Among the records below, how many lines contain "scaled"? State the number and nothing more.

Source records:
# # #
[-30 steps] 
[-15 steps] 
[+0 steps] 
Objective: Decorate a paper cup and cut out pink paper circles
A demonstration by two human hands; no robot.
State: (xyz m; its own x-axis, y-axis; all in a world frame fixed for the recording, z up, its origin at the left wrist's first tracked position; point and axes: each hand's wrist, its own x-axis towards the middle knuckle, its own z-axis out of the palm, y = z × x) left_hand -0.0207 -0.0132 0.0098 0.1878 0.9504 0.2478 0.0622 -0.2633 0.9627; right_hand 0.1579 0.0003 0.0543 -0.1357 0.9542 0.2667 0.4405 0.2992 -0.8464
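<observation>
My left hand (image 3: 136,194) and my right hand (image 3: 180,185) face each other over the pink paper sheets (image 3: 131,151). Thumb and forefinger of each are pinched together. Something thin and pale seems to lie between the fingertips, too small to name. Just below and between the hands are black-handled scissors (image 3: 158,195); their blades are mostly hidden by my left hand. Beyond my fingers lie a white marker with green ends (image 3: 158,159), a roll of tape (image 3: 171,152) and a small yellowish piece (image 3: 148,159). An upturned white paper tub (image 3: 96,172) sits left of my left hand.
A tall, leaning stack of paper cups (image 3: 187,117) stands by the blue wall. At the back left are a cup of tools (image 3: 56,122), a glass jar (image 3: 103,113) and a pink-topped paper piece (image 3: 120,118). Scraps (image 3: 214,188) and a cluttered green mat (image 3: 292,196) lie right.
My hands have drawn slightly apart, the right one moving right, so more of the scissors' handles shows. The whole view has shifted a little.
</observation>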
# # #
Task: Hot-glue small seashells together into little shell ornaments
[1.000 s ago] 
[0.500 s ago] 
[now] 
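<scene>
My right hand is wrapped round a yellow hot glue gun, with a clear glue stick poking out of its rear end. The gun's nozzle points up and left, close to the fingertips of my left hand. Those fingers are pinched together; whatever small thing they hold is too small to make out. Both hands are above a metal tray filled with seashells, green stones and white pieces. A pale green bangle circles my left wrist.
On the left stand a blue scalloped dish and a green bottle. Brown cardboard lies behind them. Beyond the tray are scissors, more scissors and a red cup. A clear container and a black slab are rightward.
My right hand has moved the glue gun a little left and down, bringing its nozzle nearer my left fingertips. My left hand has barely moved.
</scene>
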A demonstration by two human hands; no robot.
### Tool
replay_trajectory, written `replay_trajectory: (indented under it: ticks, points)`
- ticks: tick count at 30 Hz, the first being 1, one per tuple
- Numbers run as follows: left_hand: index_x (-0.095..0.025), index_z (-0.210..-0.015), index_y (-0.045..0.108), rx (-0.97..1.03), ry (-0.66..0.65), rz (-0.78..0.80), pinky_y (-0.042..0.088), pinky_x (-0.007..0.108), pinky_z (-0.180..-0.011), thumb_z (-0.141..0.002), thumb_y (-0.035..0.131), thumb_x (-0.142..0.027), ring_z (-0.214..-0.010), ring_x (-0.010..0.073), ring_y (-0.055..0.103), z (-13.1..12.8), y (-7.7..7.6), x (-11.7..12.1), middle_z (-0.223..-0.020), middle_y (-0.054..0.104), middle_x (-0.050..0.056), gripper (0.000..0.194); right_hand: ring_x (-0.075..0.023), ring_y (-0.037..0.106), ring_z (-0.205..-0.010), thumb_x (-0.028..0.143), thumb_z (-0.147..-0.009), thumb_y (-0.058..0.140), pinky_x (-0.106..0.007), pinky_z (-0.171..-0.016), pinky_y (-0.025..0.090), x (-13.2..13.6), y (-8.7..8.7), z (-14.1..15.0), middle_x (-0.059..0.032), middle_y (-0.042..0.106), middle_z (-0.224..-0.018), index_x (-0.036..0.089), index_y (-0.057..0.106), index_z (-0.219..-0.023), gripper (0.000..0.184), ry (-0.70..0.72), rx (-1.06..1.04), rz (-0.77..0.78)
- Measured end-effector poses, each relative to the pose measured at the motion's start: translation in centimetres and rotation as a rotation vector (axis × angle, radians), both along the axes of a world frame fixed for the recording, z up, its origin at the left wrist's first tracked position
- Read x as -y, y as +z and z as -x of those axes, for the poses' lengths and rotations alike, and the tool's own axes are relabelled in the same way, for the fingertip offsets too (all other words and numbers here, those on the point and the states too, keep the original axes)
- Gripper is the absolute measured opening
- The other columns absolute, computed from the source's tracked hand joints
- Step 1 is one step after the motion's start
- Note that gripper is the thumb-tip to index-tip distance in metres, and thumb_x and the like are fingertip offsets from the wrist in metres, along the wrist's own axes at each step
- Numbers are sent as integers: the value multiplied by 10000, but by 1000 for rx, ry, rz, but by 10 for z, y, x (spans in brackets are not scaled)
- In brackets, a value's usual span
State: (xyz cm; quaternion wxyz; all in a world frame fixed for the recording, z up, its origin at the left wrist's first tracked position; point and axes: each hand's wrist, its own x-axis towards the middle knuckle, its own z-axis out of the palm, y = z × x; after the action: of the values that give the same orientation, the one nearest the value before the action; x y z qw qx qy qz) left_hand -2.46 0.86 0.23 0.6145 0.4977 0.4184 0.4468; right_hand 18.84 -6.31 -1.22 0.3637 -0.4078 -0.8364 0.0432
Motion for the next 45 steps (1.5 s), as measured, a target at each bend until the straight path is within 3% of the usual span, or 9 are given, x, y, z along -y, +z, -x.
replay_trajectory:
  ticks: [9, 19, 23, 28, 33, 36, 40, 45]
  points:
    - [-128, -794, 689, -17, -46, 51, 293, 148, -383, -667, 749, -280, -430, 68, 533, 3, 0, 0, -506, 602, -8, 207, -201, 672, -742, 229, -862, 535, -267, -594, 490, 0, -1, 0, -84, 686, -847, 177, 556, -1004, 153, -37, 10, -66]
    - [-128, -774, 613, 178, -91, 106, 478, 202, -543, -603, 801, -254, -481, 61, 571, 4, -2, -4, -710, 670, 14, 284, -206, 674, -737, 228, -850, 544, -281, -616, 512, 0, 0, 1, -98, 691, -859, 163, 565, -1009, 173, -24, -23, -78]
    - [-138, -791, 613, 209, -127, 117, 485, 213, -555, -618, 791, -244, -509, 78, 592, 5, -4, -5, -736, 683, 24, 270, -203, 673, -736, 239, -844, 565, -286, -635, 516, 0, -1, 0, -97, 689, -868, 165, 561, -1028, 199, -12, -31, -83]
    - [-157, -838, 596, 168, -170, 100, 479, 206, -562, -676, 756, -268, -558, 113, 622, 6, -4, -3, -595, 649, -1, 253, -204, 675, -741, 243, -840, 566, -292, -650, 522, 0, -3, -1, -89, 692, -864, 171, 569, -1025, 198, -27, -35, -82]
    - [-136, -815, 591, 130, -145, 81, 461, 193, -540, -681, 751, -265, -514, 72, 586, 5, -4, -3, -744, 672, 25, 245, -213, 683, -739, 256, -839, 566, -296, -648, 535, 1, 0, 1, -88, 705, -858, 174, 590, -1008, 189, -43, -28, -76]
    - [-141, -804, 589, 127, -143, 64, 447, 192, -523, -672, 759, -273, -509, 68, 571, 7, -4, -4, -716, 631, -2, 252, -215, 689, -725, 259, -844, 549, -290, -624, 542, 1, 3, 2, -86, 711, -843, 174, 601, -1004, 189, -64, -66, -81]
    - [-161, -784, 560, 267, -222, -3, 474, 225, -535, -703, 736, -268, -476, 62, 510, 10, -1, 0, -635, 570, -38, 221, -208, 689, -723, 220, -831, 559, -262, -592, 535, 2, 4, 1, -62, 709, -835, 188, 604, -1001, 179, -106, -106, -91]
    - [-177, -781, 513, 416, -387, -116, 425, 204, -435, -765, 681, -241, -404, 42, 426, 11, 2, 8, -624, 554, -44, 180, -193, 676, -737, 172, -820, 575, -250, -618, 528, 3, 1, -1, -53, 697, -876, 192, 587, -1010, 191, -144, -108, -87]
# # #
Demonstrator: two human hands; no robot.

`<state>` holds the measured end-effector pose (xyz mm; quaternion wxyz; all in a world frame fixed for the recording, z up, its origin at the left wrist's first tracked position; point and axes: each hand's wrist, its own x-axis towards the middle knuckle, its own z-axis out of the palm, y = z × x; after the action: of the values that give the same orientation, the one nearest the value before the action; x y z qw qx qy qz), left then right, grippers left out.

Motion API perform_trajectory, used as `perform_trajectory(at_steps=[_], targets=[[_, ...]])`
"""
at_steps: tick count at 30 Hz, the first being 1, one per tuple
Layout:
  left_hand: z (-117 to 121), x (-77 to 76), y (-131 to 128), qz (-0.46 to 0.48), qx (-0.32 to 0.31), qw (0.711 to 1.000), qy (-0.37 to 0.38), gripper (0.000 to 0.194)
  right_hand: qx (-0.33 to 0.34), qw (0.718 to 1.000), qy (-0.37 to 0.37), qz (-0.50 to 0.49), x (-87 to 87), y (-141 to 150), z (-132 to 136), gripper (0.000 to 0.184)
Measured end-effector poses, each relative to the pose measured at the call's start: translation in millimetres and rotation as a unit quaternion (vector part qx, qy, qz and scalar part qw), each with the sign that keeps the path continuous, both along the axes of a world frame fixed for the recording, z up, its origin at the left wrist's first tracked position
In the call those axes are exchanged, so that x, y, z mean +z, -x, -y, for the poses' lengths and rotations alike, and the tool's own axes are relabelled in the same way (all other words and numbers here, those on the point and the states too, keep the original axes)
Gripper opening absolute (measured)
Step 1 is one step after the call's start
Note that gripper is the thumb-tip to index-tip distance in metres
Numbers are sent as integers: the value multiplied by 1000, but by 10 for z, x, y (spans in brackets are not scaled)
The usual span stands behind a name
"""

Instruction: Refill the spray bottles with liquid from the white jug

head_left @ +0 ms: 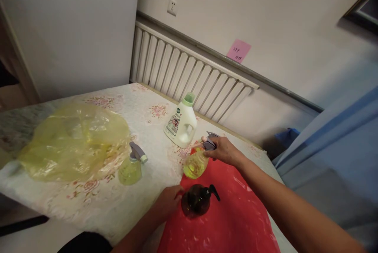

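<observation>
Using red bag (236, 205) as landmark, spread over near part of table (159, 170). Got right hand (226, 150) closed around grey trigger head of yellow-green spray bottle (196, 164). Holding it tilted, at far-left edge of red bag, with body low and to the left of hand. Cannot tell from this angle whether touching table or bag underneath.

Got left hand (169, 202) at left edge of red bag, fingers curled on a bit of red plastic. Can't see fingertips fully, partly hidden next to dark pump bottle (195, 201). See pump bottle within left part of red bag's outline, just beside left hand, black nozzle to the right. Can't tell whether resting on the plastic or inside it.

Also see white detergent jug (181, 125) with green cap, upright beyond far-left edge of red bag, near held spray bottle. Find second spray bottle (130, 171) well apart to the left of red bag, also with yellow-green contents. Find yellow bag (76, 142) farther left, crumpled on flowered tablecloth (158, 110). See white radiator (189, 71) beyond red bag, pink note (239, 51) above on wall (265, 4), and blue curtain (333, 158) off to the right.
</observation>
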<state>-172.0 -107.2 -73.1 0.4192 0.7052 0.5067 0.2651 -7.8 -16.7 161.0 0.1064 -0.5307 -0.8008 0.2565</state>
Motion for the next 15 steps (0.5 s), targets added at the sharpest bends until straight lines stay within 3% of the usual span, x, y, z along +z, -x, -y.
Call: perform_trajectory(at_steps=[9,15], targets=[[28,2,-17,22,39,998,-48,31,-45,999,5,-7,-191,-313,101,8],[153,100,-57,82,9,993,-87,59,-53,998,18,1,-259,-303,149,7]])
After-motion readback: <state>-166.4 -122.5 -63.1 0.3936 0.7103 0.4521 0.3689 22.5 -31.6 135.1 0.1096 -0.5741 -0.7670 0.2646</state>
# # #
ANSWER BOX:
2